The growth in Hermanus’s permanent population has also triggered a wave of new development along its outskirts, in places like Onrus, Sandbaai and Vermont, he says. “In Hermanus proper there is no vacant land left. We’ve sold more stands in the past two years than in the 10 preceding years put together.” 

Some 30km up the coast in Kleinmond, where the infrastructure is becoming increasingly formalised and now includes the larger convenience stores and major banks, prices have risen by as much as 25 to 30% over the past three years, while Betty’s Bay and Pringle Bay are now also attracting more attention.

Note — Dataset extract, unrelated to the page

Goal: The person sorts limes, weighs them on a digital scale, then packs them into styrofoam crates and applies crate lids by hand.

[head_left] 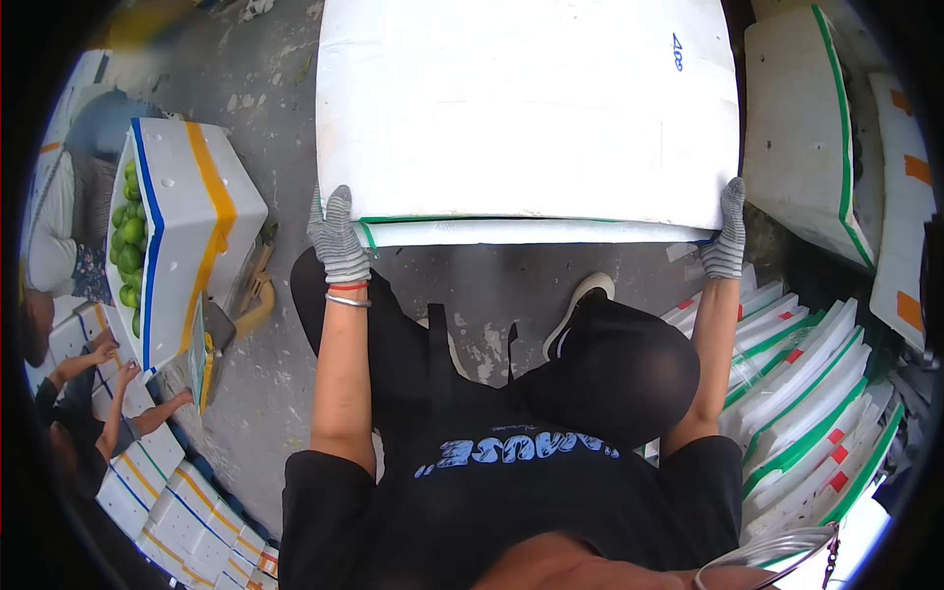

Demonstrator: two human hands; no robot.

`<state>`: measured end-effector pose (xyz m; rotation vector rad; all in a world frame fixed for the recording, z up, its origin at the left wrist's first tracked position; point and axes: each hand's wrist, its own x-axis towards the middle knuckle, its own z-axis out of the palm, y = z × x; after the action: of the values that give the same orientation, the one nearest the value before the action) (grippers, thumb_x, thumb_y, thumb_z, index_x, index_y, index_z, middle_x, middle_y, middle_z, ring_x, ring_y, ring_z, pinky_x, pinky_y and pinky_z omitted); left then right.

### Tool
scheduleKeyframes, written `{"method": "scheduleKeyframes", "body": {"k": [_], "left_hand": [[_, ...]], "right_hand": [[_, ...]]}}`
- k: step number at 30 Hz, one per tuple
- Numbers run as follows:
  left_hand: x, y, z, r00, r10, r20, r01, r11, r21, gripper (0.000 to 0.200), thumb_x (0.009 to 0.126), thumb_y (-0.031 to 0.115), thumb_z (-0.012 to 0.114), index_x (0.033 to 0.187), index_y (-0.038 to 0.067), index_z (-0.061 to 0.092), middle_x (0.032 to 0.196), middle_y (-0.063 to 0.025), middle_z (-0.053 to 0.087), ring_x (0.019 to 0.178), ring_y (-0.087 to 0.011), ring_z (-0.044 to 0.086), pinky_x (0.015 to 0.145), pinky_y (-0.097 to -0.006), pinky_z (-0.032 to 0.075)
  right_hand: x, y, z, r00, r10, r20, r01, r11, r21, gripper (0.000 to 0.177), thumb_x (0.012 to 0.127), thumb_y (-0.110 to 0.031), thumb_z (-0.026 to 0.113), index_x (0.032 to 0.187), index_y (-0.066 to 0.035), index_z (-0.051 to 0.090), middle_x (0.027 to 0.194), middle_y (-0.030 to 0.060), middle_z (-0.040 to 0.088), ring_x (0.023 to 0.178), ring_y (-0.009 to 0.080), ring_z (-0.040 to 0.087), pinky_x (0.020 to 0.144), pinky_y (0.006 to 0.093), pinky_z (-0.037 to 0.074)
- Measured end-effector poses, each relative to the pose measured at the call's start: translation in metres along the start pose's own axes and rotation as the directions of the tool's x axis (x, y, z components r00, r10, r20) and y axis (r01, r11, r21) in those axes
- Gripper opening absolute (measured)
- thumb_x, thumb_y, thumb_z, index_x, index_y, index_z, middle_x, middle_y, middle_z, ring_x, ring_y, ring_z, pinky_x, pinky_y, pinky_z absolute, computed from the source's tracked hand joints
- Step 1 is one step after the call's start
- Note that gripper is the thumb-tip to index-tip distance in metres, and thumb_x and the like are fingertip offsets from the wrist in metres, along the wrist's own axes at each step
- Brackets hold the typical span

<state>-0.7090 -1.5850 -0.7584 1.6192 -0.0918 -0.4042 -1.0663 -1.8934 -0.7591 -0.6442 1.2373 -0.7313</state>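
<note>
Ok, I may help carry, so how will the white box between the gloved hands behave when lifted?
The box looks like foam, so probably stiff and light for its size, though contents are hidden. With the left hand and right hand at its near corners, the far side may dip. Its lid might slip: a gap shows along the near edge.

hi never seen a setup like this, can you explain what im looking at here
There's no robot: this single picture comes from a camera on a person's head, looking down past their own body. The left hand and right hand, in striped gloves, grip the near corners of a large white box. Below is a worn grey floor. At left, a white container with blue and orange tape holds round green fruit; at right are green-edged white pieces. Other people are partly visible at far left.
</note>
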Motion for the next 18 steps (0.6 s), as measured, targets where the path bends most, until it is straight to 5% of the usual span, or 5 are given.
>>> {"method": "scheduleKeyframes", "body": {"k": [4, 5, 13, 17, 18], "left_hand": [[-0.024, -0.026, -0.024, 0.996, 0.083, -0.017, -0.083, 0.997, 0.0, 0.045, 0.076, 0.015, 0.058, 0.115, -0.005, 0.047, 0.1, -0.0103, 0.056, 0.087, -0.0168, 0.054, 0.08, -0.0289, 0.042], [-0.029, -0.028, -0.025, 0.99, 0.141, -0.005, -0.141, 0.99, -0.017, 0.047, 0.076, 0.015, 0.058, 0.116, -0.005, 0.046, 0.102, -0.0106, 0.056, 0.088, -0.0172, 0.053, 0.081, -0.0291, 0.042], [-0.016, -0.007, -0.026, 0.996, -0.092, 0.012, 0.089, 0.982, 0.167, 0.044, 0.075, 0.011, 0.063, 0.115, 0.0, 0.05, 0.105, -0.0122, 0.053, 0.091, -0.0169, 0.053, 0.079, -0.0269, 0.043], [-0.012, 0.02, -0.023, 0.994, -0.108, 0.012, 0.095, 0.917, 0.389, 0.044, 0.068, 0.017, 0.064, 0.106, -0.003, 0.054, 0.1, -0.0175, 0.055, 0.089, -0.0243, 0.055, 0.079, -0.0312, 0.043], [-0.014, 0.023, -0.017, 0.999, -0.022, -0.045, 0.04, 0.884, 0.465, 0.044, 0.066, 0.017, 0.064, 0.104, -0.005, 0.055, 0.097, -0.0196, 0.056, 0.088, -0.0274, 0.055, 0.08, -0.0331, 0.043]], "right_hand": [[-0.014, 0.047, -0.025, 0.976, -0.069, -0.206, 0.107, 0.978, 0.18, 0.052, 0.087, -0.039, 0.044, 0.126, -0.005, 0.035, 0.127, 0.006, 0.041, 0.115, 0.0193, 0.041, 0.097, 0.0322, 0.033], [0.001, 0.058, -0.061, 0.951, -0.285, 0.119, 0.281, 0.958, 0.049, 0.051, 0.083, -0.033, 0.052, 0.125, -0.009, 0.038, 0.125, 0.006, 0.043, 0.114, 0.0205, 0.041, 0.098, 0.0372, 0.033], [-0.025, -0.008, -0.014, 0.974, 0.223, -0.029, -0.221, 0.928, -0.299, 0.077, 0.078, -0.05, 0.053, 0.135, -0.01, 0.023, 0.135, 0.0041, 0.03, 0.122, 0.0223, 0.03, 0.1, 0.0339, 0.025], [0.0, -0.091, 0.059, 0.719, -0.479, 0.503, 0.584, 0.024, -0.812, 0.075, 0.08, -0.035, 0.058, 0.131, 0.005, 0.021, 0.133, 0.0229, 0.028, 0.126, 0.0296, 0.024, 0.103, 0.0374, 0.02], [-0.004, -0.114, 0.11, 0.656, -0.48, 0.582, 0.713, 0.143, -0.686, 0.068, 0.08, -0.035, 0.057, 0.128, 0.004, 0.029, 0.129, 0.0216, 0.034, 0.124, 0.0309, 0.027, 0.102, 0.0375, 0.022]]}}
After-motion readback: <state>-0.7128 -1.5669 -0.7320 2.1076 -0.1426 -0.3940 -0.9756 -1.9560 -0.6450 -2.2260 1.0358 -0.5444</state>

“While these seaside villages don’t have the commercial activity of Hermanus or even Kleinmond, they both fall inside the Kogelberg Biosphere Nature Reserve, whose UNESCO World Heritage status protects the whole region from over-development,” Meijer explains. “There’s a strong market for vacant stands in these areas, as buyers are discovering that the cost of building here is pretty much on a par with buying an existing house.”

The most affordable area on the whole of the Whale Coast is currently Fisherhaven, which is just 15km from Hermanus, he notes. “You can still find homes here in the R800 000 to R1,4m price range,” he says.